Among the many challenges refugees face in the U.S., transportation access can be particularly daunting. It takes a long time to afford a car, and as many New England commuters know all too well, public transportation has its limitations. If refugees live too far away from potential jobs and community resources, they can feel stuck.  

The solution comes on two wheels. Here’s how philanthropic bicycle enthusiasts in three communities are turning their passion into crucial support for their newest neighbors. 

Queen City Bikes, Manchester, NH 

“Transportation’s tough,” says Henry Harris, Managing Director of IINE’s Manchester, New Hampshire office. “It’s hard to get a car when you you’re starting over. You don’t have any credit, and before you have a job, if you do have any resources, they have to go into food and basic necessities.
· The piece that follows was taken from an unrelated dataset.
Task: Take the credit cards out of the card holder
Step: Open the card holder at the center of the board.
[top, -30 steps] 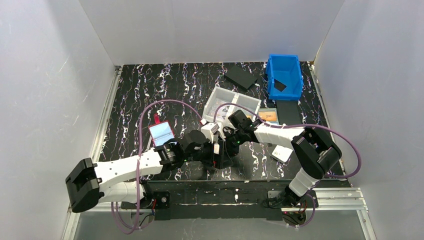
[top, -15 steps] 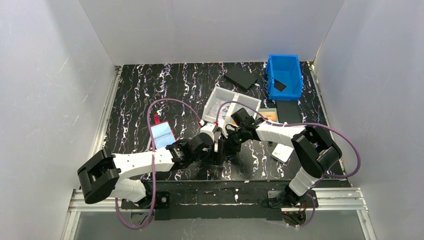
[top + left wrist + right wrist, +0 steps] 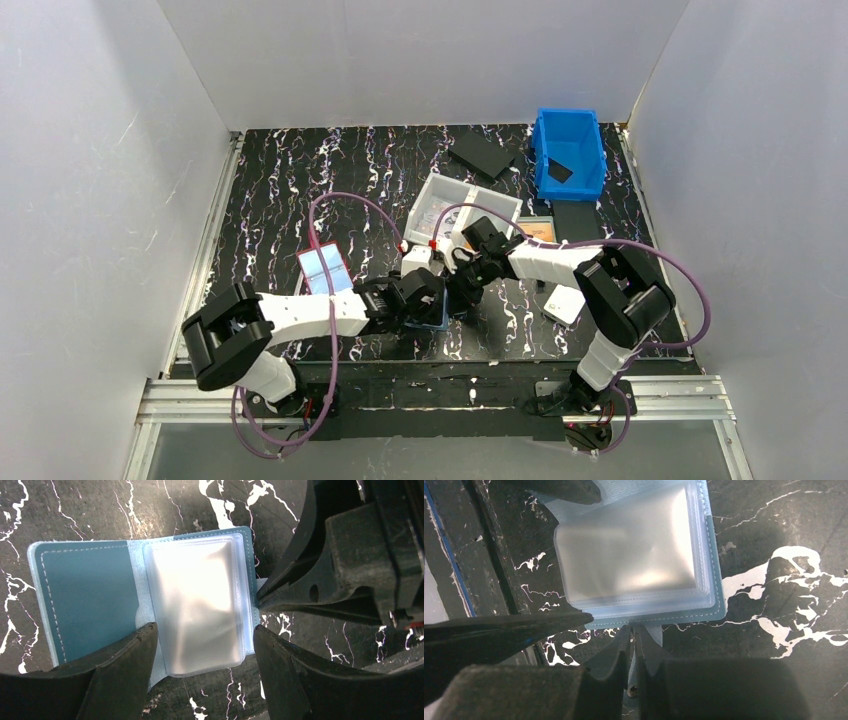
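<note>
Card holder (image 3: 85,595): lying open flat on table (image 3: 75,510)
Left gripper (image 3: 200,645): gaping, straddling clear pocket (image 3: 200,600), holding nothing
Right gripper (image 3: 633,637): pinching holder's tab (image 3: 647,630)
Risk: grabbing pocket, not credit cards; tab slipping

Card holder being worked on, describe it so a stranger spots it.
On the black marbled table, look front middle, where the left end effector meets the right end effector. The card holder lies open, teal inside with clear pockets, unlike the red-edged one leftward.

Black marbled table (image 3: 270,180); on it: open card holder (image 3: 150,605); blue bin (image 3: 568,113); clear tray (image 3: 440,181); red-edged holder (image 3: 323,270).
</note>
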You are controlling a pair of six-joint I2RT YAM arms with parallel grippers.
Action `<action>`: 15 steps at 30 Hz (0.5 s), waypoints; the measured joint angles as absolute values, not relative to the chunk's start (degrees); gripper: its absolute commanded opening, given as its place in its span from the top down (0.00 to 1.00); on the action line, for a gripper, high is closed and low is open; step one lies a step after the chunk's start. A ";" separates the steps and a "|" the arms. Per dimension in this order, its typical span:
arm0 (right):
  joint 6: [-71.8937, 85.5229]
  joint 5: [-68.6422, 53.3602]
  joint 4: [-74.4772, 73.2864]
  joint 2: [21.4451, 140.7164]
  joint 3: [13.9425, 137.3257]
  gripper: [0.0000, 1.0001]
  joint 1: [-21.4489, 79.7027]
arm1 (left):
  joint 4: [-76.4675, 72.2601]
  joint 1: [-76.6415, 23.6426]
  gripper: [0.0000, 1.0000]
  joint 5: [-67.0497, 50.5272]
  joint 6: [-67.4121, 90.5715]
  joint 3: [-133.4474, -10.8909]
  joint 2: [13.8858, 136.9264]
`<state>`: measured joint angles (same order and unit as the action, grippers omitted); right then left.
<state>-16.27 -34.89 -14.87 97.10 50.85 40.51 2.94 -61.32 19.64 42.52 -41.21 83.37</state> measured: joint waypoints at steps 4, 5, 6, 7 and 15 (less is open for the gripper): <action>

In a lot of the neighborhoods where our clients live, there are no jobs nearby and it can be hard to even get to the grocery store. We have a bus system, but it essentially goes around in a big circle without reaching anywhere you want it to go.” 
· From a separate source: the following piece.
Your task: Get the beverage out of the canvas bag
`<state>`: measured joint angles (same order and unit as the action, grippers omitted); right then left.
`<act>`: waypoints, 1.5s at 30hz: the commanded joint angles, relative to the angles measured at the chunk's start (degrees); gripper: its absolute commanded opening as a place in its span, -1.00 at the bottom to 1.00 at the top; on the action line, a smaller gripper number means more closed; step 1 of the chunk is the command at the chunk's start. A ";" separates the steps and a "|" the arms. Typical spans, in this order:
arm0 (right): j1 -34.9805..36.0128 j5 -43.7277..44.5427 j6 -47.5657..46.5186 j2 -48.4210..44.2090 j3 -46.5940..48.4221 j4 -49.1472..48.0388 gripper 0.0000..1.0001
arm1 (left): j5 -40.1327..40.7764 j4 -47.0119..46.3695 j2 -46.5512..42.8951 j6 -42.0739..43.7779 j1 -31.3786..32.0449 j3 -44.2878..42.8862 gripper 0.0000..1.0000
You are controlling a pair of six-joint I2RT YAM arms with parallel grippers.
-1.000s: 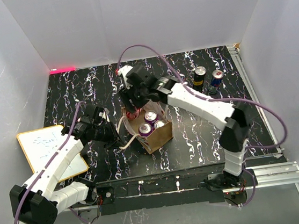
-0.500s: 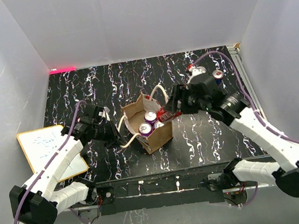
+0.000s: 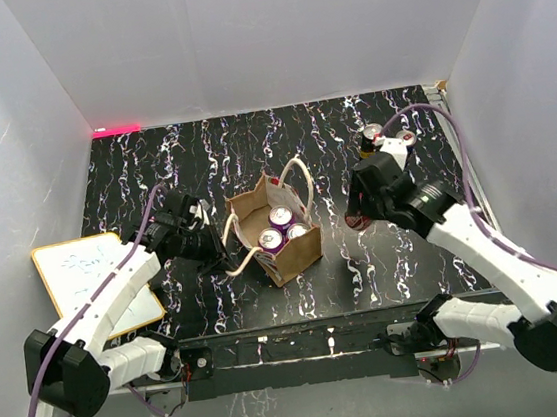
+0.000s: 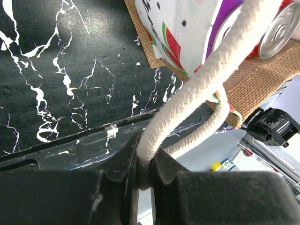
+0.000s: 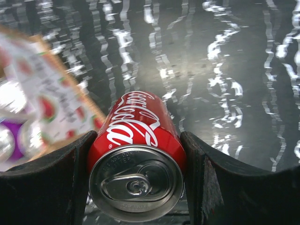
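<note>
Since half a second ago the right hand [image 3: 359, 211] has swung from the bag's rim out to roughly 3 o'clock of the canvas bag [image 3: 299, 254], taking the red cola can [image 5: 136, 136] with it; the bag has not shifted. At 9 o'clock of the bag, the left hand [image 4: 145, 165] is closed tight on the cream rope handle [image 4: 197, 84], bracing the bag upright. Three cans [image 3: 280, 217] remain inside it. The right hand's fingers are clamped on both sides of the cola can, which is well clear of the bag and over bare worktop [image 3: 405, 254]; whether its base touches the surface cannot be told. Further back, at about 1 o'clock of the bag, two cans [image 3: 371, 138] stand near the far right corner. Judgement: the step in hand is the set-down. Lower the can upright onto the open patch, apart from bag and standing cans, release only once the base sits flat, then withdraw straight up.
</note>
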<state>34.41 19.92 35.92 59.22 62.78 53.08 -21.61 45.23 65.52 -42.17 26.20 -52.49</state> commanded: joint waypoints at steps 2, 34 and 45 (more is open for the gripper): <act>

To help mitigate this challenge, IINE encourages carpooling and offers volunteer-led driver’s education classes. Eligible clients are enrolled in the Individual Development Account (IDA) program, which teaches financial literacy, helps clients set up savings accounts, and provides matching funds for major purchases (like cars). But all of these opportunities are limited, and frustratingly, several new state laws have recently been proposed that would make it more challenging or even prohibitive for refugees and immigrants to get licenses. 
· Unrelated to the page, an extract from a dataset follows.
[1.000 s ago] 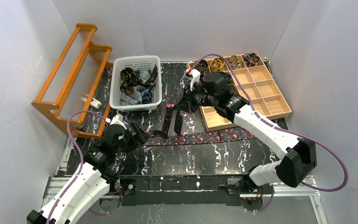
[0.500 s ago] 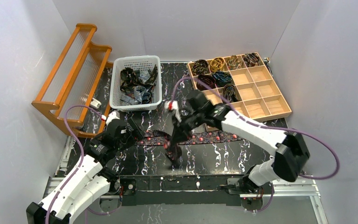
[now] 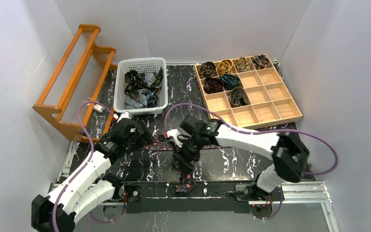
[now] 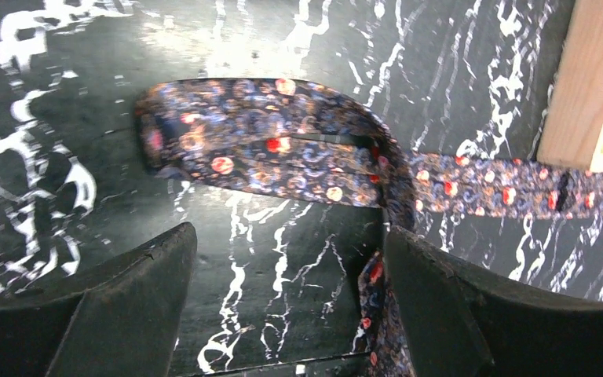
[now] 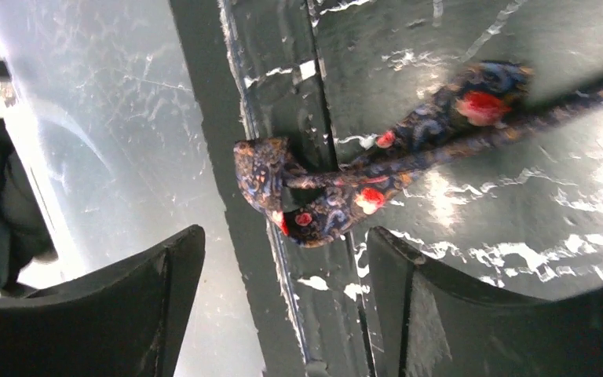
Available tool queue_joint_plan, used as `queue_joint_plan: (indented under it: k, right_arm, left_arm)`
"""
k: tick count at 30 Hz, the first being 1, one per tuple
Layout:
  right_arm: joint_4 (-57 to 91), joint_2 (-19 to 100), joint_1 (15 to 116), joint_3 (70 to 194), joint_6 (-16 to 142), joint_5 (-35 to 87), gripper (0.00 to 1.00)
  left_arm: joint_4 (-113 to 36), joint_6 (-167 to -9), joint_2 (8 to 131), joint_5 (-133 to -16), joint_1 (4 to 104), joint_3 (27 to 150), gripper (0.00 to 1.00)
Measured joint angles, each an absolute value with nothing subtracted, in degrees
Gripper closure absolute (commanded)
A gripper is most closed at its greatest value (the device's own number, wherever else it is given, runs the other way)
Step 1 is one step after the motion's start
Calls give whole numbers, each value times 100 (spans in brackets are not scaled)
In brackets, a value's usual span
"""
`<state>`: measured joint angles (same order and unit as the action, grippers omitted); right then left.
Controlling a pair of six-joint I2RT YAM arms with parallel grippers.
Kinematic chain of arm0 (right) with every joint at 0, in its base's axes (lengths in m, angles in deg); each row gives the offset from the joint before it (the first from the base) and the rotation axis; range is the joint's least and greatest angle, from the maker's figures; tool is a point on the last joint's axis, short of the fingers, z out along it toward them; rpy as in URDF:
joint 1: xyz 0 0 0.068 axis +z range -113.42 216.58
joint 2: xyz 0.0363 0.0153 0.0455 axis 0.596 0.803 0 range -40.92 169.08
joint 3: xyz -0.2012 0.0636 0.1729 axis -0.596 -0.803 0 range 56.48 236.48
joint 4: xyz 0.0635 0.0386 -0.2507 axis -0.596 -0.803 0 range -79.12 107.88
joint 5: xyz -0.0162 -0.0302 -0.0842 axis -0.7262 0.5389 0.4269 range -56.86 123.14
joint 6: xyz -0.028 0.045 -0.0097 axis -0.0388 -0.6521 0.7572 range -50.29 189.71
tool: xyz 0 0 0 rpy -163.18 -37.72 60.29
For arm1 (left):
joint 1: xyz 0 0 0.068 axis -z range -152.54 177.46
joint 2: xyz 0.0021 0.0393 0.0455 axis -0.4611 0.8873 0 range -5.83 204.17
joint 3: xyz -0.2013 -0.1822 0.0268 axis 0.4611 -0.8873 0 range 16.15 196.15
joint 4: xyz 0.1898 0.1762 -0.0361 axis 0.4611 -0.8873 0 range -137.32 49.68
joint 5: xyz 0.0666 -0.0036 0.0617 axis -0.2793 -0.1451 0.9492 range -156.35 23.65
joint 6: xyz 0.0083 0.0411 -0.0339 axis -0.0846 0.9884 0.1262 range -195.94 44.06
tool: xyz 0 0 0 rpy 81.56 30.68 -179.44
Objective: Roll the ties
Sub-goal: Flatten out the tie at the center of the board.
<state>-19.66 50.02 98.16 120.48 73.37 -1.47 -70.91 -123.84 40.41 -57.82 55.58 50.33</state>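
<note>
While the white plastic basket [image 3: 140,110] at the back holds a loose tangle of dark ties [image 3: 140,87], the wooden compartment tray [image 3: 275,108] to its right carries seven rolled ties [image 3: 224,65] in its far-left cells; its other cells show bare wood. An orange wooden rack [image 3: 72,79] stands by the left wall.

On the marbled black table [image 3: 232,162], in front of the basket, the dotted tie [image 4: 283,149] lies folded back on itself, and one end [image 5: 314,204] droops over the table's near edge. Over the fold, the left gripper [image 4: 286,259] is spread wide and holds nothing. Above the draped end, the right gripper [image 5: 283,251] is likewise wide apart, gripping nothing. Bare tabletop lies right of the tie, in front of the tray.
</note>
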Motion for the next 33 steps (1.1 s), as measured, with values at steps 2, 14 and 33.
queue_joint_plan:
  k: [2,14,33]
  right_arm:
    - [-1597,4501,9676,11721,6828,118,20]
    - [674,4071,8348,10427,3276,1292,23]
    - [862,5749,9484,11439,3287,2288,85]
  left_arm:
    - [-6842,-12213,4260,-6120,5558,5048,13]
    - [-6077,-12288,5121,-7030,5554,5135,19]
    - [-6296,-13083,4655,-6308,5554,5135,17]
Henry sees these laws as incredibly self-defeating for New Hampshire, as employers want new arrivals to be able to reach them for work, retailers want new consumers, and the DMV wants to make sure that anyone on the road has been properly trained.

“We do work hard to try and make sure legislators understand the harm of these proposed changes,” says Henry. “Right now I think New Hampshire is just sort of caught up in the whirlwind.” 

In the meantime, Queen City Bicycle Collective has been a lifeline for many of IINE’s Manchester clients, and many other locals who would not otherwise be able to afford and maintain quality bicycles. 

“About one hundred of our clients have gotten bikes from there,” says Henry, “and a lot more will. Every bike you see in our community, if someone’s riding it, it probably came from there.” 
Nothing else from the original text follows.